Paul: O sr. pretende lançar algum trabalho em breve, ou, esta envolvido em algum projeto desta natureza?
(foto:Livio Campos)
Carlos Lyra: Estou preparando o relançameto do album “CARIOCA DE ALGEMA” que comprei da EMI. É um disco de inéditas que lancei na noite em que o Tom Jobim morreu. Depois desse triste acontecimento a midia não tinha espaço para falar de meu disco e então ele ficou guardado e só foi feita a tiragem inicial. Agora pretendo lançar pelo meu selo. É um disco com músicas para o Rio de Janeiro e acho que o Rio merece esse carinho.

“Marcha da Quarta Feira de Cinzas” (Carlos Lyra/Vinicius de Moraes)


“Rancho em Branco e Preto”(Carlos Lyra/Ronaldo Boscoli)

6 comentários:

pituco disse...

paul,

piramidal...só isso!

entrevista e as músicas postadas...lindo ouvir o público cantar junto com o sr.carlos lyra...inclusive, cantei pacas 'primavera' e 'coisa mais linda', ambas com o poeta,vinícius de moraes...

o sr.carlos lyra é um dos grandes melodistas da nossa canção popular.

parabéns pela publicação
abraçsons pacíficos

Anônimo disse...

Tiro o meu chapėu para o Carlos Lyra e para o seu blog.
Está tudo muito bom mesmo.
Parabens.

Francisco Viny

Anônimo disse...

parabéns,pelo primeiro ano de seu blog!é de muito bom gosto,bastante elucidativo(eu aprendo bastante,coisas que ouví e viví,mas ,sem saber muito de ninguém).Carlinhos Lyra sempre personificou um músico classe A,mas de uma leveza e poesia bastante confortantes.Ele sempre nos leva para algum lugar gostoso,ou,como que a zona sul do Rio(este éo milagre da arte!)...
Seu trabalho é impecavel,Paul.Coisa de canceriano,mesmo.Sou Libra.E o Lyra?abraços.

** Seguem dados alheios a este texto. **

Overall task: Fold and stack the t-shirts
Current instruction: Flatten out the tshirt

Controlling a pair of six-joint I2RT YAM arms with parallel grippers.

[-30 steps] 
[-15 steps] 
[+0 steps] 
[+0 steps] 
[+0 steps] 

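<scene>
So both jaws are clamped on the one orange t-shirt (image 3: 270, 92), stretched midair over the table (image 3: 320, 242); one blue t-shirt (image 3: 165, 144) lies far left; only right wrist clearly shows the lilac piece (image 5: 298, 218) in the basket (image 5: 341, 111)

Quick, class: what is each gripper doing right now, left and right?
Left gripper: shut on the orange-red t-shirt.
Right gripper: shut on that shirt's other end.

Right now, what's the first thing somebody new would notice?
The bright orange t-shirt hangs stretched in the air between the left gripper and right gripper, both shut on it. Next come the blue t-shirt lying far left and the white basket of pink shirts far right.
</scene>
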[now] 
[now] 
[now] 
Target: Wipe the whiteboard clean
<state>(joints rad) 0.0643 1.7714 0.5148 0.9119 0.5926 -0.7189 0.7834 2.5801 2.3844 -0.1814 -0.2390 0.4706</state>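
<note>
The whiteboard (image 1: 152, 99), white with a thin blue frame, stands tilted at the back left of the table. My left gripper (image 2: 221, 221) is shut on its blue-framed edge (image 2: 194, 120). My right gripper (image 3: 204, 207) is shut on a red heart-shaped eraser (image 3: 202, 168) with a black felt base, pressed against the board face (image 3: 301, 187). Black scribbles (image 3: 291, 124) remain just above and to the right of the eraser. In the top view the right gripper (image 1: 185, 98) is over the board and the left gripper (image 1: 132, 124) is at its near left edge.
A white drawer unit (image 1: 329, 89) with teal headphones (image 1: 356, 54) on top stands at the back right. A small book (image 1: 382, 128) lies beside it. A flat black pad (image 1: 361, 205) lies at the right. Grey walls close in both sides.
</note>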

Paul Constantinides disse...

pituco
obrigado pelo comentahrio.
eh bom ver vc "around again"
sem duvida o Carlos Lyra
eh um melodista e tanto.
super pacifico e romantico.
abs
sonidos
paul

Paul Constantinides disse...

Francisco
tiro o meu chapeu por sua visita
ao meu blog.
obrigado
paul

Paul Constantinides disse...

rotten
na verdade eh aniversario da Sehrie Saudosas Bolachas, o blog esta completando quase dois anos....custei definir a sintonia das Saudosas..mas esta valendo a pena...
o Carlos Lyra nasceu no dia 11 de maio de 39, acho que eh Touro...risos
nao sou muito bom nisto.

agora, a musica dele nos conduz a lugares maravilhosos..sentimentos rebuscados dentro de nohs..sem duvida amigo.

obrigado pela visita e pelo comentario.